About this exercise:
Exactly how many lines in the entries contain "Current"? Give that number alone.

Material provided:
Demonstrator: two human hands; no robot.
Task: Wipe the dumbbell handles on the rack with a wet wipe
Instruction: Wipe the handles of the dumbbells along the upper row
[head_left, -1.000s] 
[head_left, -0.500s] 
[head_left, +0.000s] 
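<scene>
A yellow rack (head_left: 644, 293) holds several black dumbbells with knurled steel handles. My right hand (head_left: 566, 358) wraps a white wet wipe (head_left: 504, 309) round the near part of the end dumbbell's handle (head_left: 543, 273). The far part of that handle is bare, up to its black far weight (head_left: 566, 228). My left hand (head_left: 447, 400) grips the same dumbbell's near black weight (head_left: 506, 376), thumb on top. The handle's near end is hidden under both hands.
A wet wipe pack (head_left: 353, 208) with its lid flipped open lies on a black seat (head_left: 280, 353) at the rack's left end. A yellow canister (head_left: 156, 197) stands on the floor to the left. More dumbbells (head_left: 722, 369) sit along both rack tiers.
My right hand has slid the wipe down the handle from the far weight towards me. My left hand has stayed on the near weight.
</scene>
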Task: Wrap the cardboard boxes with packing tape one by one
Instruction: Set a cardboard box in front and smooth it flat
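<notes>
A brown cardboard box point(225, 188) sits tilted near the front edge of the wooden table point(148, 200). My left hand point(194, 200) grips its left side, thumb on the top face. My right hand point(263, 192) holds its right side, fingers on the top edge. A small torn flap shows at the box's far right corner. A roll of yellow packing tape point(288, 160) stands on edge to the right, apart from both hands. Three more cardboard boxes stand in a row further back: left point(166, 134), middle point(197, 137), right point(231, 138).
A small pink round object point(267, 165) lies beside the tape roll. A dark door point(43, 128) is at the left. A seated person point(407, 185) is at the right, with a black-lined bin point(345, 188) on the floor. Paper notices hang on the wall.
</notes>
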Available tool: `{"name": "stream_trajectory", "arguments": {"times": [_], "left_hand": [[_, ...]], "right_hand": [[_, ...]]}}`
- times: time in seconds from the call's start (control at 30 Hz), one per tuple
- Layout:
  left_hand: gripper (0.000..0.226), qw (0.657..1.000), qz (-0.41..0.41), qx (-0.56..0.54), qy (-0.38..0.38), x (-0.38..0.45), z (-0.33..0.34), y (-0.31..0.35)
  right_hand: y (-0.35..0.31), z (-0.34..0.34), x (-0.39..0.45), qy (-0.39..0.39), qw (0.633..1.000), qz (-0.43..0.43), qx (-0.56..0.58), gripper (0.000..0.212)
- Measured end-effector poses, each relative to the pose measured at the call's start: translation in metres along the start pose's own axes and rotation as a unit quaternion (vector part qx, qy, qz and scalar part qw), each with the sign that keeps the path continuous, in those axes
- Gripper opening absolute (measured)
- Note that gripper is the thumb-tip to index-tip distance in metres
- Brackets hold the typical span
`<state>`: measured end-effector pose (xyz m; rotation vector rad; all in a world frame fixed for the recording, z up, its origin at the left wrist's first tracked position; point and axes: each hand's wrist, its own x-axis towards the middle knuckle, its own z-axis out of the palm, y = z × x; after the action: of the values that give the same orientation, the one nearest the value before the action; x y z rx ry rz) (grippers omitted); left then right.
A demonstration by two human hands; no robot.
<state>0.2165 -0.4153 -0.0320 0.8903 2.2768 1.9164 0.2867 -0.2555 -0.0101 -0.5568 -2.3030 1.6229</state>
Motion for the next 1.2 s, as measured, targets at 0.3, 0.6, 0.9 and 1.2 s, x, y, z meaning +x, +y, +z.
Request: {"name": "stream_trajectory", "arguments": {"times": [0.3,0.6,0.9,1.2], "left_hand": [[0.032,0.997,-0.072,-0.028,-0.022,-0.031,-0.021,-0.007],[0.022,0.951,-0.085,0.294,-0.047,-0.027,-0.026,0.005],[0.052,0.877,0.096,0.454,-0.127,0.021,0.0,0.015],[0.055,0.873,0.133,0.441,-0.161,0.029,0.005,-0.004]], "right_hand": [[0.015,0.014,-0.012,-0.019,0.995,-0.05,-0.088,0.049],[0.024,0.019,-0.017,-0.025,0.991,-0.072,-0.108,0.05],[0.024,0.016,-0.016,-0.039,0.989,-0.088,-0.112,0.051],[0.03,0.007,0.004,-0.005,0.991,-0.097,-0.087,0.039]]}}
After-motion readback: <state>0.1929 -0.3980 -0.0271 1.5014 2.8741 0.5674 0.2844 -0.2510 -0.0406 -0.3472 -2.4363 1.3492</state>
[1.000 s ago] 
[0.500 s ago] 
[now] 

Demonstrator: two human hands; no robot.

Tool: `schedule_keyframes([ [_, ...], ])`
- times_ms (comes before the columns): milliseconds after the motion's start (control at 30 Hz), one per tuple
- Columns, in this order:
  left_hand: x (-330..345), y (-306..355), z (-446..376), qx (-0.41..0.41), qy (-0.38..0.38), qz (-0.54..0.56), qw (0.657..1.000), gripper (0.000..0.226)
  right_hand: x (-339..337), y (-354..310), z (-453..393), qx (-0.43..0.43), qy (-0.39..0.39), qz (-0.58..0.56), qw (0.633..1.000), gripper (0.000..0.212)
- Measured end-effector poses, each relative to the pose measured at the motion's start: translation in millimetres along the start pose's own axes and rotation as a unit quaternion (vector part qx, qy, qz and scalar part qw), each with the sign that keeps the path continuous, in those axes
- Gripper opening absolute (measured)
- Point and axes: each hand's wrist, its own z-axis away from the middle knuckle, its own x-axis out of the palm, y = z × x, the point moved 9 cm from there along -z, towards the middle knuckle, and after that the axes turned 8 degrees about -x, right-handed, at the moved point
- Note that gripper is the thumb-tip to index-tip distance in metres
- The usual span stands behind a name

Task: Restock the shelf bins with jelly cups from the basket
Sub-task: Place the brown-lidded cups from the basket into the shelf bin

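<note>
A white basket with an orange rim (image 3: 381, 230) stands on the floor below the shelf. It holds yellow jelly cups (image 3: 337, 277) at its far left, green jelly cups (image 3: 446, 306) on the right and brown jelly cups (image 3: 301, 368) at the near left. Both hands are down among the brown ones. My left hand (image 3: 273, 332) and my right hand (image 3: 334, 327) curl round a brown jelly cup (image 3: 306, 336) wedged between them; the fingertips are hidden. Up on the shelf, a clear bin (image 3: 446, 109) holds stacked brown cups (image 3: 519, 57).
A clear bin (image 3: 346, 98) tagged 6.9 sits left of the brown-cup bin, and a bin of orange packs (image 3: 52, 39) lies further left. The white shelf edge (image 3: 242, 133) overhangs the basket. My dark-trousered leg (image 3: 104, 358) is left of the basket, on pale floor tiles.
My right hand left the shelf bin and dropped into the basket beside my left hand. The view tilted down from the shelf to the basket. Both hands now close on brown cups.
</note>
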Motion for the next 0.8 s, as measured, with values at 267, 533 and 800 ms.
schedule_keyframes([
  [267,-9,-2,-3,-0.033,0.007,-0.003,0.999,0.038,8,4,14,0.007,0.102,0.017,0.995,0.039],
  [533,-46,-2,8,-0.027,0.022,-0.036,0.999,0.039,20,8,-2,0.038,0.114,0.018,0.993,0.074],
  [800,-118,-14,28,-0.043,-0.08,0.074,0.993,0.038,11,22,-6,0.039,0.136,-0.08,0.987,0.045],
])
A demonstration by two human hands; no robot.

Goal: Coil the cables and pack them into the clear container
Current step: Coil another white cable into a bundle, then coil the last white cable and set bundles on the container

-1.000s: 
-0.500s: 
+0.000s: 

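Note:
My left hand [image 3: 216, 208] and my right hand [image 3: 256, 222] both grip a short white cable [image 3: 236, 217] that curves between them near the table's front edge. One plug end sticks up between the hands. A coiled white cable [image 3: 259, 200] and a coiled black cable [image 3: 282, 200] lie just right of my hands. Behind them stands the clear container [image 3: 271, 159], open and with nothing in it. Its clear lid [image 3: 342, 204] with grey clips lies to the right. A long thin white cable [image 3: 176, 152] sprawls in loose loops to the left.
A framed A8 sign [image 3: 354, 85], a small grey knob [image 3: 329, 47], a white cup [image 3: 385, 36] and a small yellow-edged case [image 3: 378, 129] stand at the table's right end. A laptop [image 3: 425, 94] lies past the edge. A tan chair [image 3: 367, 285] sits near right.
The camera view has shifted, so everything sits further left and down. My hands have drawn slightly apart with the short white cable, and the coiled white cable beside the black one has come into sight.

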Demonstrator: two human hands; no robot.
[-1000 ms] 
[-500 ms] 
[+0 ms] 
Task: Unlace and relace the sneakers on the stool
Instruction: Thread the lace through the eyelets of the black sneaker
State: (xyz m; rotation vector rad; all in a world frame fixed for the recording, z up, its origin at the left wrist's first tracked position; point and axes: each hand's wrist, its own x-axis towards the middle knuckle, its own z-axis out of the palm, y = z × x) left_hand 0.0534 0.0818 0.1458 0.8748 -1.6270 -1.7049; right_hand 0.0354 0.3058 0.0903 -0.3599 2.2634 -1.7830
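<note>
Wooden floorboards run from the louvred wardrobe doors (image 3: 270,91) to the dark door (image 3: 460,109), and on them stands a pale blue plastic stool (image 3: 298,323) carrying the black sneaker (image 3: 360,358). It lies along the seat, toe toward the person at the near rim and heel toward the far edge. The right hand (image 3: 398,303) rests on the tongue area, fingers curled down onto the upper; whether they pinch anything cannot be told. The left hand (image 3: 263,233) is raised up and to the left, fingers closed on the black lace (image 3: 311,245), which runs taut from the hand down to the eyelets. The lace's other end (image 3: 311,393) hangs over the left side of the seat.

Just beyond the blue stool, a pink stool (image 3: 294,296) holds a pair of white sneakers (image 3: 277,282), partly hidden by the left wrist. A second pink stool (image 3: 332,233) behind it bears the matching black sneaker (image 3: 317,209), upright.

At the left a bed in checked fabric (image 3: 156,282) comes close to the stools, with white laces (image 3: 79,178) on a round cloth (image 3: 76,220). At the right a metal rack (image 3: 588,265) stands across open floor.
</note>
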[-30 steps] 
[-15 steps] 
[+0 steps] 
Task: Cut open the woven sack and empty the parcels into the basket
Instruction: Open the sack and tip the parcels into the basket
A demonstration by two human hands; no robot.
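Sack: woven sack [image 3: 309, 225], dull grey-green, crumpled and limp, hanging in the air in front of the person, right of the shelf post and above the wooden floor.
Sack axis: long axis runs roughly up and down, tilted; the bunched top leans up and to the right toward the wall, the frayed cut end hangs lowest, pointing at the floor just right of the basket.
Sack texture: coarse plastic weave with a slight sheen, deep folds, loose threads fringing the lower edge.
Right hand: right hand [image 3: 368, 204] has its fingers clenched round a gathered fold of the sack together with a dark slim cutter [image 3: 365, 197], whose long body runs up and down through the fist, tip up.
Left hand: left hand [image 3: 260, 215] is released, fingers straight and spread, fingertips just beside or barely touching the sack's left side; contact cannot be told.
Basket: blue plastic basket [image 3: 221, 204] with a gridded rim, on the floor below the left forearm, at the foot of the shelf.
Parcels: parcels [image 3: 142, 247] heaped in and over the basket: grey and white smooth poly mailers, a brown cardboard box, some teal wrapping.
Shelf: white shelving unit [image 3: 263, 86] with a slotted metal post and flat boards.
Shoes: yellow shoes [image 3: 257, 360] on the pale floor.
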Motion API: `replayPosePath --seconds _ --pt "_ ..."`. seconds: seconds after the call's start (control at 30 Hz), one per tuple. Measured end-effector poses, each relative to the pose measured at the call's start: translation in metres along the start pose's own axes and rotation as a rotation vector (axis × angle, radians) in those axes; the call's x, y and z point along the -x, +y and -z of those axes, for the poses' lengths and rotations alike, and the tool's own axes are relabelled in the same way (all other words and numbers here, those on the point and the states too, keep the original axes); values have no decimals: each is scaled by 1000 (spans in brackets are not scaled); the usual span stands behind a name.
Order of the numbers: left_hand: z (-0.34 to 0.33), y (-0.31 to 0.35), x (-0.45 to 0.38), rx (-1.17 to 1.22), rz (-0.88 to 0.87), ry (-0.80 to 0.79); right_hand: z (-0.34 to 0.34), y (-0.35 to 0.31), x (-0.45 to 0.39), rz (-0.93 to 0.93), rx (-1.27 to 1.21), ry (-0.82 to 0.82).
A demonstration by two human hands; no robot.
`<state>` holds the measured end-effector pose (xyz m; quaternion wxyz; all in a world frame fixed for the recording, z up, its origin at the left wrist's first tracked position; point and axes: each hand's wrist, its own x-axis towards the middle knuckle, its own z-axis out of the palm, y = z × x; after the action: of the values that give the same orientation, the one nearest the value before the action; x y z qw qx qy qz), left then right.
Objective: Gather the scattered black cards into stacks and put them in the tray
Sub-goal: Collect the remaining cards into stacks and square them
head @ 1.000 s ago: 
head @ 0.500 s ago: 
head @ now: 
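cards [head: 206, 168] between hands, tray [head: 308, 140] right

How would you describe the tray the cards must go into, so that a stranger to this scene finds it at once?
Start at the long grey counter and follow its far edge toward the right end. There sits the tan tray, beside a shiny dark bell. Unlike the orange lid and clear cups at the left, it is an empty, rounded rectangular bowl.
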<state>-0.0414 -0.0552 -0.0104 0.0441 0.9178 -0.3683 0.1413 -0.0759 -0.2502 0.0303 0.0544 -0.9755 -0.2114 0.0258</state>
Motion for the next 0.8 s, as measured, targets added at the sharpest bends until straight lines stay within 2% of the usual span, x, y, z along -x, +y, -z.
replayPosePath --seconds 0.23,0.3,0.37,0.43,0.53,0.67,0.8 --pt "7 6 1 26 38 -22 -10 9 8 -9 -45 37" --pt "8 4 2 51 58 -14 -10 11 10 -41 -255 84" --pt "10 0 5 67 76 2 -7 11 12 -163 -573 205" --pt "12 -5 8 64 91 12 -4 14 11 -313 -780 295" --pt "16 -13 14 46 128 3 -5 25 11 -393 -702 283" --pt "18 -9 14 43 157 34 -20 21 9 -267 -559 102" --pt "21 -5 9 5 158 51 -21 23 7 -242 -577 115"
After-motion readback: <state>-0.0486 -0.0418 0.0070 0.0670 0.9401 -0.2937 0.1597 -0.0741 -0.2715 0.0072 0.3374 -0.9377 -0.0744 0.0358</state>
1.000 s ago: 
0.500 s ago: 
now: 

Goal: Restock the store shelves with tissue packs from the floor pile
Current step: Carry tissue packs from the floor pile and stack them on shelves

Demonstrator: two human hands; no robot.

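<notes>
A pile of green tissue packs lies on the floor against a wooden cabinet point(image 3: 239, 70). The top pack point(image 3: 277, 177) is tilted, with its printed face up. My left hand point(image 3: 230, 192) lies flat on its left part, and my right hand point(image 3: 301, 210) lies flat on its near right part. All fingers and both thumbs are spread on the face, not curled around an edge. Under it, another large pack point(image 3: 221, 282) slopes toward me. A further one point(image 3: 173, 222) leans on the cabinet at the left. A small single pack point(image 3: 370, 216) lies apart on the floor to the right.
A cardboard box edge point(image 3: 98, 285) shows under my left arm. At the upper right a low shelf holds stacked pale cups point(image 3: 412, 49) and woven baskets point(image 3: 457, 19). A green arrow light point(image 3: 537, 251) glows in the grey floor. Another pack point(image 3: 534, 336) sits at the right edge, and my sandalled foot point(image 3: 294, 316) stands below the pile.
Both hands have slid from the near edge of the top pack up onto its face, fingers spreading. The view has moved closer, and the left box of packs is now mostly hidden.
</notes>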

Completed exercise:
2